Exercise brief |
In the listing that follows, print every line exactly and leave the images out.

*** Input records

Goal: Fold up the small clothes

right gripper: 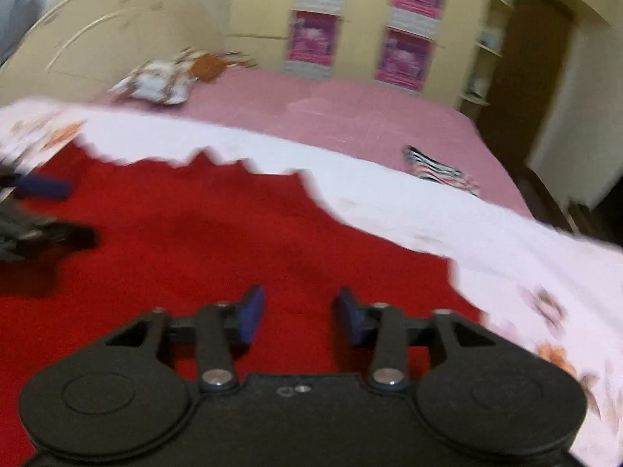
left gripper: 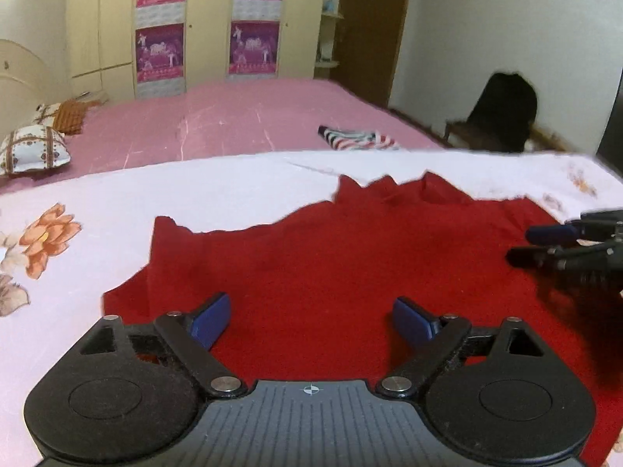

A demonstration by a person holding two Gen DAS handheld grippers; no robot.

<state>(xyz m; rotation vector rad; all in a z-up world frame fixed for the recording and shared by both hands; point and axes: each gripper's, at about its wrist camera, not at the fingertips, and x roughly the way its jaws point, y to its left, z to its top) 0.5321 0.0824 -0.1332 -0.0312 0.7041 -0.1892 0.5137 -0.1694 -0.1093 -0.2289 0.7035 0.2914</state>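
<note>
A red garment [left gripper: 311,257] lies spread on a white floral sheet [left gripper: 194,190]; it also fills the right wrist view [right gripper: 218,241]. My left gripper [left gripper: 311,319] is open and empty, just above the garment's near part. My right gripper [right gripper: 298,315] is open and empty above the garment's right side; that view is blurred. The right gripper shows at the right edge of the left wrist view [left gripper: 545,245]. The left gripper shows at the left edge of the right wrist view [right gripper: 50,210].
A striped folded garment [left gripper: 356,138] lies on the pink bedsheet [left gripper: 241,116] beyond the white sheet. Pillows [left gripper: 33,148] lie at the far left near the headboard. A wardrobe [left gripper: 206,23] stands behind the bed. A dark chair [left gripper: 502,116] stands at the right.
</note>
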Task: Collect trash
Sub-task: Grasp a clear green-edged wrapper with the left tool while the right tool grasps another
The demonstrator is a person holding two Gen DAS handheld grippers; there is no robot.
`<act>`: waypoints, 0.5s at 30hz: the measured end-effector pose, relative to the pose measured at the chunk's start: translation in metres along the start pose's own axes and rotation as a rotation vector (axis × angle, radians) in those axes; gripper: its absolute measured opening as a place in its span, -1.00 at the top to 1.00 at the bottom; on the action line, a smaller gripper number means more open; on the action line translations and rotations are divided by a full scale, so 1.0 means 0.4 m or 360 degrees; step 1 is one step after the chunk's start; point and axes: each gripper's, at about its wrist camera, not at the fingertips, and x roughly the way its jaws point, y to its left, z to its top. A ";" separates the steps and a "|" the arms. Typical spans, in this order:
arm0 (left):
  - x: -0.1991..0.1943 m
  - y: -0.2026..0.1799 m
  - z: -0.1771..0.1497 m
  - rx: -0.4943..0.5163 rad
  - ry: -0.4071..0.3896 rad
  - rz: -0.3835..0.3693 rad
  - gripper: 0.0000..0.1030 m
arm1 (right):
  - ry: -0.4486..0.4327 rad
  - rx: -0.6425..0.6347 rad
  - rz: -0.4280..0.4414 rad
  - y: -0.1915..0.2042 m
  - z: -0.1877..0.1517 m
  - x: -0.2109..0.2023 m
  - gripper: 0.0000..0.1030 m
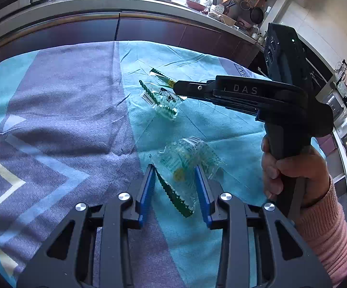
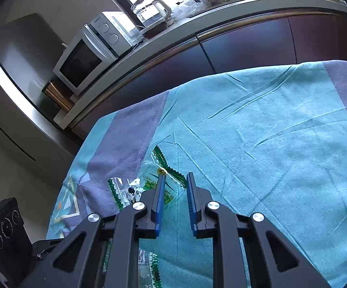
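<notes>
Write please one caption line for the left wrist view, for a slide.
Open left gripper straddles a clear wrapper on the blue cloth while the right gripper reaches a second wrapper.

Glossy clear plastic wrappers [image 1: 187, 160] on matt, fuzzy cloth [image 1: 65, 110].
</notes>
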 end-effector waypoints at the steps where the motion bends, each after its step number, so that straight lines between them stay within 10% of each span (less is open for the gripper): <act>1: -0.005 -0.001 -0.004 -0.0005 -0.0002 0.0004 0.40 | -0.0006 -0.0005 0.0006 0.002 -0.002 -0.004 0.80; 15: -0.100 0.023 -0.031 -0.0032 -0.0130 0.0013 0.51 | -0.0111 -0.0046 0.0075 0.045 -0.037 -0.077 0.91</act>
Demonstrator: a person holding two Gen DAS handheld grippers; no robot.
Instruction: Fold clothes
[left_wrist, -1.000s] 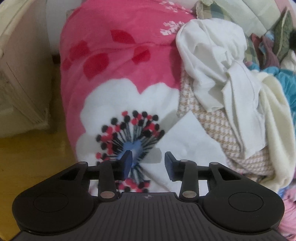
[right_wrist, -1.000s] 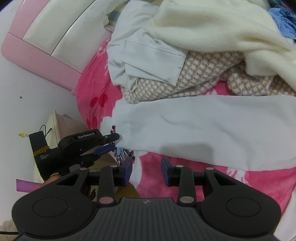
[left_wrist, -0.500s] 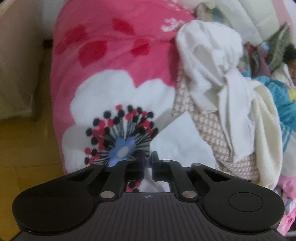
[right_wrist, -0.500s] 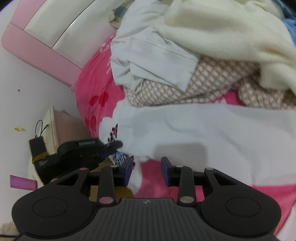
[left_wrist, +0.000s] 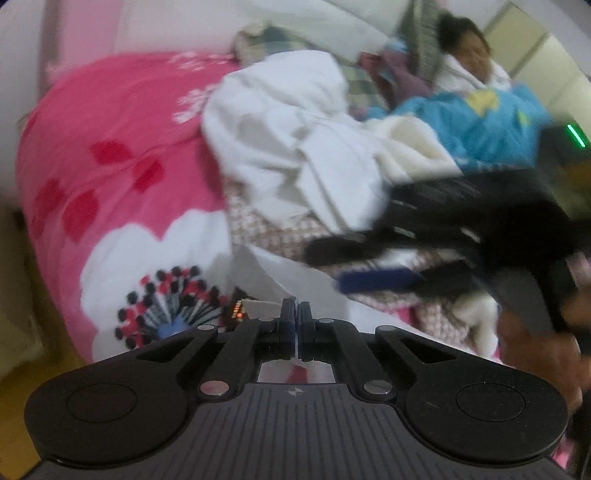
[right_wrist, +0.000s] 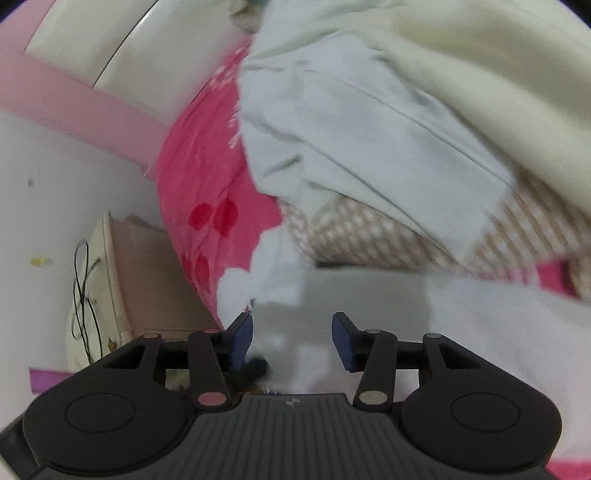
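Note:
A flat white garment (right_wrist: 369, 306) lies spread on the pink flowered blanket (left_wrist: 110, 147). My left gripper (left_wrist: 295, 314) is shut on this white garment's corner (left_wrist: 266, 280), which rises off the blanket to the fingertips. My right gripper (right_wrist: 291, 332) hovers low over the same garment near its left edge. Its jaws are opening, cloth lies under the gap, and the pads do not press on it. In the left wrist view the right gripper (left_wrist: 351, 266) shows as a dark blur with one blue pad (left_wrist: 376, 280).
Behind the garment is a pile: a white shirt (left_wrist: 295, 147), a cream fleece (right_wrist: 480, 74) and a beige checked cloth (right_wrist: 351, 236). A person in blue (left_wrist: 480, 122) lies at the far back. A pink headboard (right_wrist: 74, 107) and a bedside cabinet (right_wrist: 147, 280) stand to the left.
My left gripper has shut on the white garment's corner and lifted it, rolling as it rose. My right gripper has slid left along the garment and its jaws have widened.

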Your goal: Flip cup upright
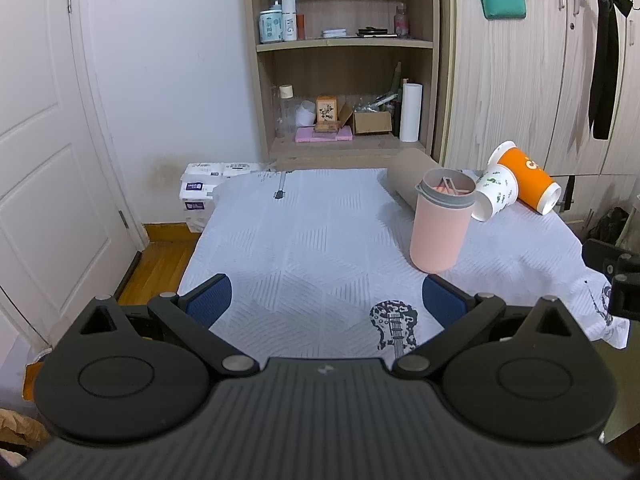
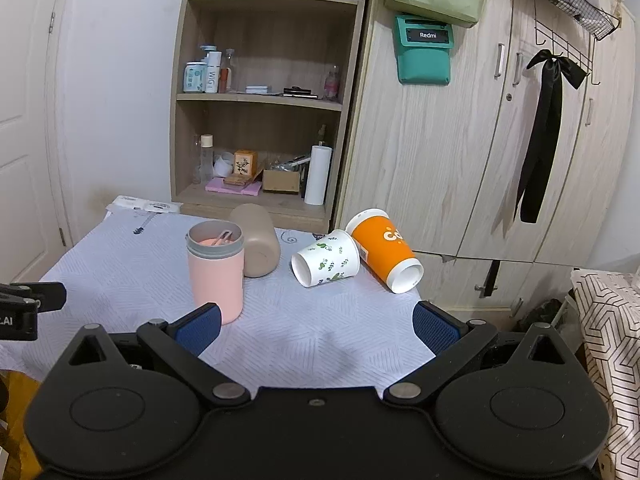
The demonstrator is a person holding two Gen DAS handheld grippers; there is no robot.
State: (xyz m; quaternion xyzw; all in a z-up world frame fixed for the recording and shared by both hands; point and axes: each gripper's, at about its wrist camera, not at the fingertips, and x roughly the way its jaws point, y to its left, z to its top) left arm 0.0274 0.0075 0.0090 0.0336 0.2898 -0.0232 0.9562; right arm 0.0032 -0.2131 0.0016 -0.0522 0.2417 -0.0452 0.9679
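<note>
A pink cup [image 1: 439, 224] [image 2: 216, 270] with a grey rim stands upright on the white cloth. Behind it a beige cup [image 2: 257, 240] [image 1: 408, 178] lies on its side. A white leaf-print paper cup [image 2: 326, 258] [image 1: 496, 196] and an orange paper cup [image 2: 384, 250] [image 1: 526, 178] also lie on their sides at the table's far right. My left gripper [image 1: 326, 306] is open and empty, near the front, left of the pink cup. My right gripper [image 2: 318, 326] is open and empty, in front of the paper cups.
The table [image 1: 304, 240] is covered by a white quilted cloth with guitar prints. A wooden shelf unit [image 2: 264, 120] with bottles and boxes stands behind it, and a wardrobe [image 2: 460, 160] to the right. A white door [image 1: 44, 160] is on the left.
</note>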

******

Task response |
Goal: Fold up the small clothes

right gripper: 
left gripper: 

A demonstration by a person holding two Gen DAS handheld grippers; no robot.

<state>(xyz m; rotation vector rad; all in a z-up world frame fixed for the recording and shared by both hands; point and axes: each gripper's, at about its wrist camera, not at the fingertips, and x roughly the way its jaws point, y to its left, z to its top) 0.5321 0.0824 -0.1332 -0.0312 0.7041 -0.1892 0.5137 -0.1694 -0.1093 -0.2289 0.7035 0.2914</state>
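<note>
A red garment [left gripper: 311,257] lies spread on a white floral sheet [left gripper: 194,190]; it also fills the right wrist view [right gripper: 218,241]. My left gripper [left gripper: 311,319] is open and empty, just above the garment's near part. My right gripper [right gripper: 298,315] is open and empty above the garment's right side; that view is blurred. The right gripper shows at the right edge of the left wrist view [left gripper: 545,245]. The left gripper shows at the left edge of the right wrist view [right gripper: 50,210].
A striped folded garment [left gripper: 356,138] lies on the pink bedsheet [left gripper: 241,116] beyond the white sheet. Pillows [left gripper: 33,148] lie at the far left near the headboard. A wardrobe [left gripper: 206,23] stands behind the bed. A dark chair [left gripper: 502,116] stands at the right.
</note>
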Task: Collect trash
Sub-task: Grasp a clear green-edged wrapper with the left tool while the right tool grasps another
The demonstrator is a person holding two Gen DAS handheld grippers; there is no robot.
`<act>`: waypoints, 0.5s at 30hz: the measured end-effector pose, relative to the pose measured at the chunk's start: translation in metres along the start pose's own axes and rotation as a rotation vector (axis × angle, radians) in those axes; gripper: its absolute measured opening as a place in its span, -1.00 at the top to 1.00 at the bottom; on the action line, a smaller gripper number means more open; on the action line translations and rotations are divided by a full scale, so 1.0 means 0.4 m or 360 degrees; step 1 is one step after the chunk's start; point and axes: each gripper's, at about its wrist camera, not at the fingertips, and x roughly the way its jaws point, y to its left, z to its top. A ";" separates the steps and a "|" the arms. Typical spans, in this order:
arm0 (left):
  - x: -0.1991..0.1943 m
  - y: -0.2026..0.1799 m
  - z: -0.1771..0.1497 m
  - rx: -0.4943..0.5163 rad
  - ry: -0.4071..0.3896 rad
  - rz: -0.3835..0.3693 rad
  - gripper: 0.0000..0.1030 m
arm1 (right):
  - ry: -0.4486..0.4327 rad
  - rx: -0.6425..0.6347 rad
  - rz: -0.4280..0.4414 rad
  - y: -0.1915..0.2042 m
  - z: -0.1877..0.1517 m
  - x: -0.2109..0.2023 m
  - gripper: 0.0000..0.1030 m
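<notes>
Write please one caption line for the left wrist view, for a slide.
Open left gripper straddles a clear wrapper on the blue cloth while the right gripper reaches a second wrapper.

Glossy clear plastic wrappers [image 1: 187, 160] on matt, fuzzy cloth [image 1: 65, 110].
</notes>
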 end-effector waypoints at the steps where the motion bends, each after its step number, so that straight lines between them stay within 10% of each span (less is open for the gripper): <act>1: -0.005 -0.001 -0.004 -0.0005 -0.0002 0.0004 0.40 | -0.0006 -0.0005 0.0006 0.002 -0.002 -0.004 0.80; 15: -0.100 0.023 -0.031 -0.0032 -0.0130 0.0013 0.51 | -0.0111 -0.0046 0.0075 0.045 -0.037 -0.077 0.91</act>
Demonstrator: a person holding two Gen DAS handheld grippers; no robot.
Instruction: Fold clothes
[left_wrist, -1.000s] 
[right_wrist, -1.000s] 
[left_wrist, -0.500s] 
[right_wrist, -0.500s] 
[left_wrist, +0.000s] 
[right_wrist, +0.000s] 
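Note:
A flat white garment (right_wrist: 369, 306) lies spread on the pink flowered blanket (left_wrist: 110, 147). My left gripper (left_wrist: 295, 314) is shut on this white garment's corner (left_wrist: 266, 280), which rises off the blanket to the fingertips. My right gripper (right_wrist: 291, 332) hovers low over the same garment near its left edge. Its jaws are opening, cloth lies under the gap, and the pads do not press on it. In the left wrist view the right gripper (left_wrist: 351, 266) shows as a dark blur with one blue pad (left_wrist: 376, 280).
Behind the garment is a pile: a white shirt (left_wrist: 295, 147), a cream fleece (right_wrist: 480, 74) and a beige checked cloth (right_wrist: 351, 236). A person in blue (left_wrist: 480, 122) lies at the far back. A pink headboard (right_wrist: 74, 107) and a bedside cabinet (right_wrist: 147, 280) stand to the left.
My left gripper has shut on the white garment's corner and lifted it, rolling as it rose. My right gripper has slid left along the garment and its jaws have widened.
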
Your goal: Flip cup upright
The demonstrator is a person holding two Gen DAS handheld grippers; there is no robot.
State: (xyz m; quaternion xyzw; all in a z-up world frame fixed for the recording and shared by both hands; point and axes: each gripper's, at about its wrist camera, not at the fingertips, and x roughly the way its jaws point, y to its left, z to its top) left arm 0.0274 0.0075 0.0090 0.0336 0.2898 -0.0232 0.9562; right arm 0.0032 -0.2131 0.0016 -0.0522 0.2417 -0.0452 0.9679
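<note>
A pink cup [image 1: 439, 224] [image 2: 216, 270] with a grey rim stands upright on the white cloth. Behind it a beige cup [image 2: 257, 240] [image 1: 408, 178] lies on its side. A white leaf-print paper cup [image 2: 326, 258] [image 1: 496, 196] and an orange paper cup [image 2: 384, 250] [image 1: 526, 178] also lie on their sides at the table's far right. My left gripper [image 1: 326, 306] is open and empty, near the front, left of the pink cup. My right gripper [image 2: 318, 326] is open and empty, in front of the paper cups.
The table [image 1: 304, 240] is covered by a white quilted cloth with guitar prints. A wooden shelf unit [image 2: 264, 120] with bottles and boxes stands behind it, and a wardrobe [image 2: 460, 160] to the right. A white door [image 1: 44, 160] is on the left.
</note>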

No more output is required.